Um eines gleich klarzustellen: M.E.D. ist Medaphoar, heißt jetzt anders, ist aber schon lange kein unbeschriebenes Blatt mehr. Noch unter altem Namen verschaffte sich der versierte MC aus Oxnard durch die Veröffentlichung von mehreren Solo-12′ sowie Gastauftritte bei Lootpack Gehör. Sein Solodebüt erscheint dieser Tage bei Stonesthrow, der Geburtsstätte einiger der bedeutendsten Westcoast-Underground-Scheiben der jüngeren Vergangenheit.Der vielbeschäftigte Madlib hat sich des Albums „Push Comes To Shove“ höchstpersönlich angenommen und 13 der 18 Tracks starken LP produziert. Auch wenn hier produktionstechnisch konsequent der eigene Film weitergefahren wird, so ist das wohl das „klassischste“ Stück HipHop, das der Beatconducter in den letzten Monaten so vom Stapel ließ. Neben Beiträgen von J. Dilla und Oh No hat auch einer der vielseitigsten Majorplayers des Beatbastelns – Just Blaze – mit „Get Back“ ein Brett von Beat gezimmert.Über solch einem Teppich von guter Musik kann man eigentlich nicht mehr viel falsch machen – tut M.E.D. auch nicht.
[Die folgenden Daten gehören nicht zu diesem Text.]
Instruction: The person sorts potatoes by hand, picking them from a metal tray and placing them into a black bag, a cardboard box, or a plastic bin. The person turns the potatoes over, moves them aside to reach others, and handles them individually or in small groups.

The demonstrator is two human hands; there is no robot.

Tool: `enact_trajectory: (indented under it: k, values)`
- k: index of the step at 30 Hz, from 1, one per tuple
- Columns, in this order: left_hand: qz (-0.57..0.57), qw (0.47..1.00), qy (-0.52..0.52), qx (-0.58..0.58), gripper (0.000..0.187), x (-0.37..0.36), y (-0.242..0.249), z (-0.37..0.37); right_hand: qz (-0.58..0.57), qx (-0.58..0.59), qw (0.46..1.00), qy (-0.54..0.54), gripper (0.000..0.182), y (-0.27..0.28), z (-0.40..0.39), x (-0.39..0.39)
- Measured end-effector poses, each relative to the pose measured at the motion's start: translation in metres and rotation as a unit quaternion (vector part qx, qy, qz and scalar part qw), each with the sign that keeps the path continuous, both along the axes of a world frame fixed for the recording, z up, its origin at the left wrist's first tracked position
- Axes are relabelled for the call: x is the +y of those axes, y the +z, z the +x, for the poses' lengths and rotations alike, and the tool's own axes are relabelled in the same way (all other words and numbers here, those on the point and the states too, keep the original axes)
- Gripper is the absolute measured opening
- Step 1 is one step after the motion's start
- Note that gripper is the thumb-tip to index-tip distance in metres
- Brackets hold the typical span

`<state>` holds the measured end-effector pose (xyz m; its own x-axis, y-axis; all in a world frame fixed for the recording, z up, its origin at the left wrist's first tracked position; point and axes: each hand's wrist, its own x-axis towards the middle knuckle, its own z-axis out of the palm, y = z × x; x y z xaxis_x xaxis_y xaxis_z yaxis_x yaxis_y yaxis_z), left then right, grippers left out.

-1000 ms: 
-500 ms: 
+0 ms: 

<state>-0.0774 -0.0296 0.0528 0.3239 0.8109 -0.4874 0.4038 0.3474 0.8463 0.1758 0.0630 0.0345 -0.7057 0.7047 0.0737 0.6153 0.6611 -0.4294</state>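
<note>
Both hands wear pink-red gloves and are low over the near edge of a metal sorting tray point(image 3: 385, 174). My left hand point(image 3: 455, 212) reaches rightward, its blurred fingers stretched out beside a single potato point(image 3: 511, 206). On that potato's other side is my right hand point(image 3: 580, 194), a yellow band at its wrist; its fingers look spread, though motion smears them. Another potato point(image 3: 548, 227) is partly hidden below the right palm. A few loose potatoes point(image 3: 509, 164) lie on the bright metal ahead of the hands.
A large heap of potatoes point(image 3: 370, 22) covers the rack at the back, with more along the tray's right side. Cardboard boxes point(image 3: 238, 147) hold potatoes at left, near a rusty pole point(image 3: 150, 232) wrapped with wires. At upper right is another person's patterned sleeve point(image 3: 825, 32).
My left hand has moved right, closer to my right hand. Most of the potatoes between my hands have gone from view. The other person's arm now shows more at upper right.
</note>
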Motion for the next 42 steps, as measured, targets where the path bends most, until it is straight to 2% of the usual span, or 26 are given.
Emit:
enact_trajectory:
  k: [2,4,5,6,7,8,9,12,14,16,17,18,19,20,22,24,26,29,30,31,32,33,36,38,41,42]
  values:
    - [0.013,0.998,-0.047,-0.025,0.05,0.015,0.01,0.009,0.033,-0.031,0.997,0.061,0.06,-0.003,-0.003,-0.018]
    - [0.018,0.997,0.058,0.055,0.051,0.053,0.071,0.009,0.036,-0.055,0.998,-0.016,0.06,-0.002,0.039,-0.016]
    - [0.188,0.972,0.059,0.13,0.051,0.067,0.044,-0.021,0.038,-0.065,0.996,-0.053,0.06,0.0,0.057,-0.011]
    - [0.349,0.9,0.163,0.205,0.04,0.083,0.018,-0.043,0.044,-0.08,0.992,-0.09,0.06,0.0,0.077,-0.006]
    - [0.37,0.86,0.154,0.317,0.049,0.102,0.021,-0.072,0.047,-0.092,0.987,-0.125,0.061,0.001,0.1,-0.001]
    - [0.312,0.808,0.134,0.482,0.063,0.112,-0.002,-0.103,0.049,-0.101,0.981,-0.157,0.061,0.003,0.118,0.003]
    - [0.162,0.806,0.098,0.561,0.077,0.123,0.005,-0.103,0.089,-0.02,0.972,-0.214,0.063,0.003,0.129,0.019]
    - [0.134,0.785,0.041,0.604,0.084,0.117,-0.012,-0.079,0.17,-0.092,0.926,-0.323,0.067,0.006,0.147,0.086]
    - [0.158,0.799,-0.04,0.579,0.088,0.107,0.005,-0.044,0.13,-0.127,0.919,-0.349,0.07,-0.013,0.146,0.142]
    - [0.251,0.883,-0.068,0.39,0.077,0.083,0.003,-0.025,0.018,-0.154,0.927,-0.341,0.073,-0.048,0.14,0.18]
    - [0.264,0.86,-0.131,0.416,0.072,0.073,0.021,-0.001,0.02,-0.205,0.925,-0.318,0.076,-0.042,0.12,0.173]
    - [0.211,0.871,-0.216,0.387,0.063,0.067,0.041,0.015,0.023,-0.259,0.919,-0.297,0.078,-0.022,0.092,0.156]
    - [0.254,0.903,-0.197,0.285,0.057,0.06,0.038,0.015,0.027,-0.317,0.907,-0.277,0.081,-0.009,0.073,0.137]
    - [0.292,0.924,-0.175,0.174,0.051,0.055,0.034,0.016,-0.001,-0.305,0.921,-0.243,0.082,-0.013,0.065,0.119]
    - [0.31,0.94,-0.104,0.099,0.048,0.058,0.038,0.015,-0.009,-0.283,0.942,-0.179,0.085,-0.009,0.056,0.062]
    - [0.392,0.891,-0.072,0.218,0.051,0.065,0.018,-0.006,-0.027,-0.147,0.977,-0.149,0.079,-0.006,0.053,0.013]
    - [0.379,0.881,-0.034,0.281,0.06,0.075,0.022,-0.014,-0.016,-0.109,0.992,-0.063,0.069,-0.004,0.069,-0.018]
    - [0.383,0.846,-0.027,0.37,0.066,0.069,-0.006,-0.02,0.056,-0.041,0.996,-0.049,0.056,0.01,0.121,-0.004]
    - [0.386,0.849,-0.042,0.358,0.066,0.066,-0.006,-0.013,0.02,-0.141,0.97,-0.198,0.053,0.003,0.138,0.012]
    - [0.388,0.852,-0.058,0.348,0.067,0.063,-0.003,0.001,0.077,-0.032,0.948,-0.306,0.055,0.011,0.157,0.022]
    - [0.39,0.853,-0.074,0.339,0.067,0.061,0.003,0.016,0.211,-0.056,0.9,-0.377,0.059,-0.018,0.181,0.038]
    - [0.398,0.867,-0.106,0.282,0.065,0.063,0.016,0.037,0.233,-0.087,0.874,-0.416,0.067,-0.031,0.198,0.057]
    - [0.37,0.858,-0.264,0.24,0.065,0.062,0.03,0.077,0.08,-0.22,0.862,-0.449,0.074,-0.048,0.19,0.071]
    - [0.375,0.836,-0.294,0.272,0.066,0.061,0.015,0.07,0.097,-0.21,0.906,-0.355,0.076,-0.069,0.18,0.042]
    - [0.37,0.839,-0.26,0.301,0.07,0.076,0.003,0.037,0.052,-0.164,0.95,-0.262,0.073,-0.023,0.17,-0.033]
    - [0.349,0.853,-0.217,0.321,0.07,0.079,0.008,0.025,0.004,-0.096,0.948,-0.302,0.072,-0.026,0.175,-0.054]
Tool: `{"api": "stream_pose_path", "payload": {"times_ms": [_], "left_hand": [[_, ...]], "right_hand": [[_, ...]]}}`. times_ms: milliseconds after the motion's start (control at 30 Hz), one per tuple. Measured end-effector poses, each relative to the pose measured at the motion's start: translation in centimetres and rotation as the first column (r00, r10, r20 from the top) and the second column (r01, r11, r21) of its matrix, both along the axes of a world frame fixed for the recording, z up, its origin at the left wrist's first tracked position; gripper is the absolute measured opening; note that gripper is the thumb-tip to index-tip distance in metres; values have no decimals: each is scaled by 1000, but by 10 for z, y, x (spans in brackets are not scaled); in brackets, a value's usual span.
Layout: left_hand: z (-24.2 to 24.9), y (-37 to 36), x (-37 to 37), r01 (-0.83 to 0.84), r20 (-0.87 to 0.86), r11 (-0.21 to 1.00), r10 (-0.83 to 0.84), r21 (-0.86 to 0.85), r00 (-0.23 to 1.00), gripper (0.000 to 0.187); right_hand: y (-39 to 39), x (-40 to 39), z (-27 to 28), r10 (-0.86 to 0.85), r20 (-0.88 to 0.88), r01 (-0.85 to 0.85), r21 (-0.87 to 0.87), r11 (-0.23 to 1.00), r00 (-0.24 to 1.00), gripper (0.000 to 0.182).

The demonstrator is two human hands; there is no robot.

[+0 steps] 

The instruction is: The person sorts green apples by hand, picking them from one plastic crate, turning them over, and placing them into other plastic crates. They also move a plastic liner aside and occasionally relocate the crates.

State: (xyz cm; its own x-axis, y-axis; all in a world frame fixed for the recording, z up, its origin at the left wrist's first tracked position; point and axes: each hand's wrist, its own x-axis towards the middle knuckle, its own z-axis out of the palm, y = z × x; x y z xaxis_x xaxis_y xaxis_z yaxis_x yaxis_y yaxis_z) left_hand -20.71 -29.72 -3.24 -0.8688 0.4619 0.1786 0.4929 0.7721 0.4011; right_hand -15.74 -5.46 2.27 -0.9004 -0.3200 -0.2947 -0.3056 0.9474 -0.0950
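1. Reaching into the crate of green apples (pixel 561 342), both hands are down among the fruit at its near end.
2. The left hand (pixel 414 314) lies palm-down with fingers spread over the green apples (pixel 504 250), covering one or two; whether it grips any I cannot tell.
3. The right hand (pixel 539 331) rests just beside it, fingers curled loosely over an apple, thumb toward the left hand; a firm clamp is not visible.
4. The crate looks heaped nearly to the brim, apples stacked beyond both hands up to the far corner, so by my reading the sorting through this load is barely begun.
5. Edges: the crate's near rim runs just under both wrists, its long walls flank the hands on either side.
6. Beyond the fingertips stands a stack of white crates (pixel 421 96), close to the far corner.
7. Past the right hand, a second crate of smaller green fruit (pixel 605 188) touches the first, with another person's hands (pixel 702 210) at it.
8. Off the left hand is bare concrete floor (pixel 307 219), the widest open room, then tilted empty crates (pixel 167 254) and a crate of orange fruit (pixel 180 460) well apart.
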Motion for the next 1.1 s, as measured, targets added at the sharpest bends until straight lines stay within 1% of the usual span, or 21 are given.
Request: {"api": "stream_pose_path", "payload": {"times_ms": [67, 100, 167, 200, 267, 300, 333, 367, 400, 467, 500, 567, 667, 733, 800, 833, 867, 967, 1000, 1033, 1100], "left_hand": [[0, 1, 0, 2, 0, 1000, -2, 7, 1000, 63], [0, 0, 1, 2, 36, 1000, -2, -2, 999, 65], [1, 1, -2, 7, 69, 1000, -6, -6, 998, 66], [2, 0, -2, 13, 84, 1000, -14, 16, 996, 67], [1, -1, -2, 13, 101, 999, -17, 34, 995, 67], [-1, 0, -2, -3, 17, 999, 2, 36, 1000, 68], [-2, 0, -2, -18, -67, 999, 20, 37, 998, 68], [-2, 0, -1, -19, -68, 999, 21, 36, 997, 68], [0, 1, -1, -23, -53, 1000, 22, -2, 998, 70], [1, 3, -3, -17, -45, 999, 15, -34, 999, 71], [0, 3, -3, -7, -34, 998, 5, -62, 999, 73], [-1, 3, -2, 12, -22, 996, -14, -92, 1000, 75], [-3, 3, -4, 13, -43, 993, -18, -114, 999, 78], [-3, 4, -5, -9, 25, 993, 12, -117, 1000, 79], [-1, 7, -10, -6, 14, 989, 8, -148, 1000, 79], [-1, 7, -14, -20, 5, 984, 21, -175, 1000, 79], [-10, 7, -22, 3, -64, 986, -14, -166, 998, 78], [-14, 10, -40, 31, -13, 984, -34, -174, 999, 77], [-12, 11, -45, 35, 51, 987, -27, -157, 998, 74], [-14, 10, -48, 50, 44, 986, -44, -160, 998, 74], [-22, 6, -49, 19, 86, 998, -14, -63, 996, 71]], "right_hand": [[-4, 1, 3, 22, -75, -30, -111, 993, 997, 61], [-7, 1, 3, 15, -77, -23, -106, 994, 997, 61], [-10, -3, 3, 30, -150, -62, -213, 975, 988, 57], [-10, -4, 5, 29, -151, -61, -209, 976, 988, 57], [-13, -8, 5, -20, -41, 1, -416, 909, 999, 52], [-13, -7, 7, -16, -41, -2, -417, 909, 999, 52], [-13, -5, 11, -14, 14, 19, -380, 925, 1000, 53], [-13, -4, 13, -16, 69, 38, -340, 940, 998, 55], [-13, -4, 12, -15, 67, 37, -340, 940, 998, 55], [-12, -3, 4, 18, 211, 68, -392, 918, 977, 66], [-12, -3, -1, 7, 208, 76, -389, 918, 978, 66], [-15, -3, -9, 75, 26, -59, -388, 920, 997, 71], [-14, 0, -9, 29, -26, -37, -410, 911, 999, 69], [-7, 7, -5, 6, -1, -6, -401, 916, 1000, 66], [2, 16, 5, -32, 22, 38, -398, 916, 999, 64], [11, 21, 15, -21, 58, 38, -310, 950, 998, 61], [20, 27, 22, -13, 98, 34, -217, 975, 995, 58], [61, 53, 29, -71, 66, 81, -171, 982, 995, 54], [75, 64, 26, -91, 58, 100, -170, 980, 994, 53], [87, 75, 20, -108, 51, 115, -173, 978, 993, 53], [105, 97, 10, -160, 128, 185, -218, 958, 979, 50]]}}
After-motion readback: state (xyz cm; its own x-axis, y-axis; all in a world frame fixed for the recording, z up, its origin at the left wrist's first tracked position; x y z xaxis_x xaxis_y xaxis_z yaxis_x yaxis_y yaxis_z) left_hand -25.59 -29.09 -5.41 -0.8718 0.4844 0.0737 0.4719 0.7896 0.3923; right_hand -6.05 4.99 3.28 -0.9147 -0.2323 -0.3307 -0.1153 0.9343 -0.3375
Gekonnt reitet er Offbeat, mal im Flow des Beats, mal ganz mit eigener Rhythmik. Dass das dann aber immer noch gut anzuhören ist, kommt selten vor. Inhaltlich geht es hier um Real Life-Rap, keine Phantasiegeschichten oder Süßholzgeraspel. Auch ein Stonesthrowartist kann battlen, über Alltagsprobleme, aber auch über Henny, Weed und Bitches rappen. Dies jedoch immer mit einer Prise Humor und Unverkrampftheit zu würzen, ergibt eine wahrlich perfekte Rezeptur. Zur Seite stehen ihm unter anderem J. Dilla, mit dem er auf der ersten Single „Push“ einen echten Clubbanger verzeichnen darf. Außerdem unterstützt ihn Kollege Dudley Perkins auf dem vertrackten „Now U Know“. Überraschend auch der Auftritt der D.I.T.C. -Legende Diamond auf „Pressure“, das vor Energie nur so strotzt.Bleibt also eine Platte, die das Skippen von Tracks überflüssig macht. Viel Neues wird probiert, trotzdem wird nicht zu sehr abgedreht. Abwechslung gibt es reichlich, doch bekommt man auch kein Album, das alle Sparten abzudecken versucht. Was soll man da sagen…?Den Gesamteindruck beschreibt M.E.D. selbst am besten mit der Zeile: „I make music ´cause it feels good“, und genauso fühlt es sich: einfach gut. Punkt.